For me there's plenty to learn in aigunning and scopes, so help me out — how would I recognize a "hunting scope" from a "long range scope"?
Thanks,
Matthias
Hey Matthias: you are correct that there is no clear definition and now and days most scopes try to do both but lean towards one way or the other.
Here is my take/opinion on it which isn't worth much:
Hunting scope: generally referred to scopes designed for hunting with Power Burners, airgun is too small of a market compare to PB. Features valued by hunters generally is speed, speed means faster to your eye, target acquisition and the shot. To achieve that most hunting scopes have fixed parallax. To shoot faster you also need simpler reticles and usually that means simple crosshair or at most BCD hashes. Most hunts are well under 100 yards or much closer if you are in the stand or blind. Most hunting rifles value simplicity and ruggedness so no adjustable cheek piece so a very forgiving eye box is needed for fast shouldering or to eye. Also very wide field of view and long/wide depth of field, this is for fast target acquisition. Keep in mind this will affect the accuracy but when your target is size of dinner plate at 30 yards a little parallax error is insignificant. When dinner and/or pride pops into view you need to take that shot fast!
Target scope: name of the game is precision, precision and precision so no need for big and forgiving eye box because you will have adjustable cheek piece and you want up most precision when it comes to eye alignment. You got all the time in the world because targets don't got legs and usually stays quite still and you know where they are at so you have all day to find it in the scope, adjust parallax, make sure parallax is correct by moving your eyes, check eye alignment again, control your breathing, adjust your grip, adjust your hold, adjust your shouldering, adjust your bipod, check your cant..........you get the idea!
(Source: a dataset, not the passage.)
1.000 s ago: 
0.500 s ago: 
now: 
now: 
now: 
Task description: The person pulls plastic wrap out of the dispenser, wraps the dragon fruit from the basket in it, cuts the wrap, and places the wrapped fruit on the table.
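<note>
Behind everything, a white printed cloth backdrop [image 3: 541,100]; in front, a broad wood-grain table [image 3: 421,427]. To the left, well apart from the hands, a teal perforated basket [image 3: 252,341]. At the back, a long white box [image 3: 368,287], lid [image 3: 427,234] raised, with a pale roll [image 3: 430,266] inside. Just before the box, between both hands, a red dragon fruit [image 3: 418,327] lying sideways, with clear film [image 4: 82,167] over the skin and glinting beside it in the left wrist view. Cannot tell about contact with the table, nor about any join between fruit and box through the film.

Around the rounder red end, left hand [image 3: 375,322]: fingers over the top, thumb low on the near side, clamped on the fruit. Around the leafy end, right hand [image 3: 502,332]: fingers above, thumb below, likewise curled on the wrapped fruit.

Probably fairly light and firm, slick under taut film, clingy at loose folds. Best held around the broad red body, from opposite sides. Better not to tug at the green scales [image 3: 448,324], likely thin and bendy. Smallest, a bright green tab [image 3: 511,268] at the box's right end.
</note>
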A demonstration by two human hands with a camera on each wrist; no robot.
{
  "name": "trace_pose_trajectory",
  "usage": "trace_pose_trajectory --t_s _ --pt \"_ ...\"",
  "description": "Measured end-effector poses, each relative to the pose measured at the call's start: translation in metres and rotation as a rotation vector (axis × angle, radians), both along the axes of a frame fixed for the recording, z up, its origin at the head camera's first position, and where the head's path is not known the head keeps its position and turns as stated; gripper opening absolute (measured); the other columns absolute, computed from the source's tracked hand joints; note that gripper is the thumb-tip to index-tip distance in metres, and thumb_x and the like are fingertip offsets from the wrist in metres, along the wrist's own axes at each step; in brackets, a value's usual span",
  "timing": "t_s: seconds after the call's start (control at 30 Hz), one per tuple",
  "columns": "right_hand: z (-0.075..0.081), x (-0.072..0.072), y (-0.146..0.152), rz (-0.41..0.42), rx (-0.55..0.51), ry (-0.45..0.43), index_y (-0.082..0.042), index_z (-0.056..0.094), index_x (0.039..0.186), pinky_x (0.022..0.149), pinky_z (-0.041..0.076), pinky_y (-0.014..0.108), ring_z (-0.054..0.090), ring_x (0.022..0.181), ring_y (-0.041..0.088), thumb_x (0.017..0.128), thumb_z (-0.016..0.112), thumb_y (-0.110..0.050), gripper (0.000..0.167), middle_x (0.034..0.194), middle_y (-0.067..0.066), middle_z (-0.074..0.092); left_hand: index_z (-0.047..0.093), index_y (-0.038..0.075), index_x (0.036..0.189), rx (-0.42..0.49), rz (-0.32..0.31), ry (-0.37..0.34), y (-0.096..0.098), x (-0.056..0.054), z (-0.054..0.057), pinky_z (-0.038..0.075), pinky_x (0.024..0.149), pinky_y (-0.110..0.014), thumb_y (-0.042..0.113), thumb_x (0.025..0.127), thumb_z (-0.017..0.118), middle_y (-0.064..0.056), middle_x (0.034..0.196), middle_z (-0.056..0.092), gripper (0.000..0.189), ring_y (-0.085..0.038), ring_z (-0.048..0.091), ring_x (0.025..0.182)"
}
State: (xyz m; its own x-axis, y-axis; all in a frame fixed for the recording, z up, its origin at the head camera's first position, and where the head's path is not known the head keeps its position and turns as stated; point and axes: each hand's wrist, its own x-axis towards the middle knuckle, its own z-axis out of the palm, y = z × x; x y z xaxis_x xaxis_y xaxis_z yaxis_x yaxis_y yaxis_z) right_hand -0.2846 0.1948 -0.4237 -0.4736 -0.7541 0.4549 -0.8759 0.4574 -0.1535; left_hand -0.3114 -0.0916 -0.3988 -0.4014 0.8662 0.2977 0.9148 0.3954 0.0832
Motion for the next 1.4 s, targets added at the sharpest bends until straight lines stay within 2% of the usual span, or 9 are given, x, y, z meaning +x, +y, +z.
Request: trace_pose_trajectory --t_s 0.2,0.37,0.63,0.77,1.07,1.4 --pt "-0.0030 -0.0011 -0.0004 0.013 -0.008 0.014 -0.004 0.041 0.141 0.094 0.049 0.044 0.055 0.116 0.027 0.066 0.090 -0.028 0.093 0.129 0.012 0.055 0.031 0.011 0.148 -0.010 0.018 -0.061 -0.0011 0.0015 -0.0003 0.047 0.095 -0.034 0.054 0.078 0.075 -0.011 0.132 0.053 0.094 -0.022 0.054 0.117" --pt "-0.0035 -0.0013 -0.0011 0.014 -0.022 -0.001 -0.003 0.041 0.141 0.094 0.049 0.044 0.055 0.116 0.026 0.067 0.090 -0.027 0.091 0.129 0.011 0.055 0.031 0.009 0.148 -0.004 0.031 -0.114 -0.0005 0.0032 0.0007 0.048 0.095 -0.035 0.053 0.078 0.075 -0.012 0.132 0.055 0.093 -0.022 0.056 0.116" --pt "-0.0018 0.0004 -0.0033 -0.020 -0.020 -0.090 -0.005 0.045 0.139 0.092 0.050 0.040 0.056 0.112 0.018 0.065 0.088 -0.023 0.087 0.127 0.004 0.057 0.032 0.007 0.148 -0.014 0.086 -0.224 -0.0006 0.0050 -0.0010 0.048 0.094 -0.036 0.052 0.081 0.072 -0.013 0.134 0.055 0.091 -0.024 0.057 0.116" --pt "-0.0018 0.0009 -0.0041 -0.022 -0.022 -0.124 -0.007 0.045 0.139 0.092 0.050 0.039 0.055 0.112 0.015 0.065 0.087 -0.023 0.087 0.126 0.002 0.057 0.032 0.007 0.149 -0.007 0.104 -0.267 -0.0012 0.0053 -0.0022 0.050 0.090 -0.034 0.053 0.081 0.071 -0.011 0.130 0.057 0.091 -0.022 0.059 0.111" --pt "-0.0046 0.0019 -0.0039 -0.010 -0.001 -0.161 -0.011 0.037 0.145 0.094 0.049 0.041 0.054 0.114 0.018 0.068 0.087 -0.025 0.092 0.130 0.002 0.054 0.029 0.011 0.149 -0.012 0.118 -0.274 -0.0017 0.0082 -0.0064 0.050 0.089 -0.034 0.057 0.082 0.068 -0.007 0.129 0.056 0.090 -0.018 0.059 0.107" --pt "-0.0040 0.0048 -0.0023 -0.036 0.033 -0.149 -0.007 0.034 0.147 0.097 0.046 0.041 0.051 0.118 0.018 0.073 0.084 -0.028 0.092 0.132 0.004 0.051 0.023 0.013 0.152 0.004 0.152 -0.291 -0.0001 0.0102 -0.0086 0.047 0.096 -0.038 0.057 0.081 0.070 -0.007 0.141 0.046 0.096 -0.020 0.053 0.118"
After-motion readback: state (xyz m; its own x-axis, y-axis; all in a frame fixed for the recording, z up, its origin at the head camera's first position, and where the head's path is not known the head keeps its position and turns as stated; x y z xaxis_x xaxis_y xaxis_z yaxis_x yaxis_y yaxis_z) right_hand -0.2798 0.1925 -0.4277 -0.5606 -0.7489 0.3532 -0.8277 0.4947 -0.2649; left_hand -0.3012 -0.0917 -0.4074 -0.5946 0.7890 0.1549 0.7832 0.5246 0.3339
One can and will spend many many minutes before a single shot.
So at the end of the day you have 2 very different end goals: speed or precision. You can decide based on your use case what compromises you are willing to make on which feature to achieve your goal. It's a very complicated discussion but if you are clear on what you really want to do with your scope then it's fairly easy to pick and choose the features that matters to your use case. Examples are how far, how big/small are the targets, how fast you need to acquire the target, how fast you need to shoot, how big of an area you need to scan, do you have adjustable cheek piece, how quick you can shoulder your gun, hold over or click turrets ..... you basically need to look at every single feature and make a decision based on what you want to use it for. Any given scope can be quite good at one thing and horrible at another.
Hope I didn't add to the confusion and there really isn't a thing as airgun scopes, they don't exist except for maybe springer. We just happen to be shooting at smaller targets and relatively long distance (amount of hold over or turret clicks).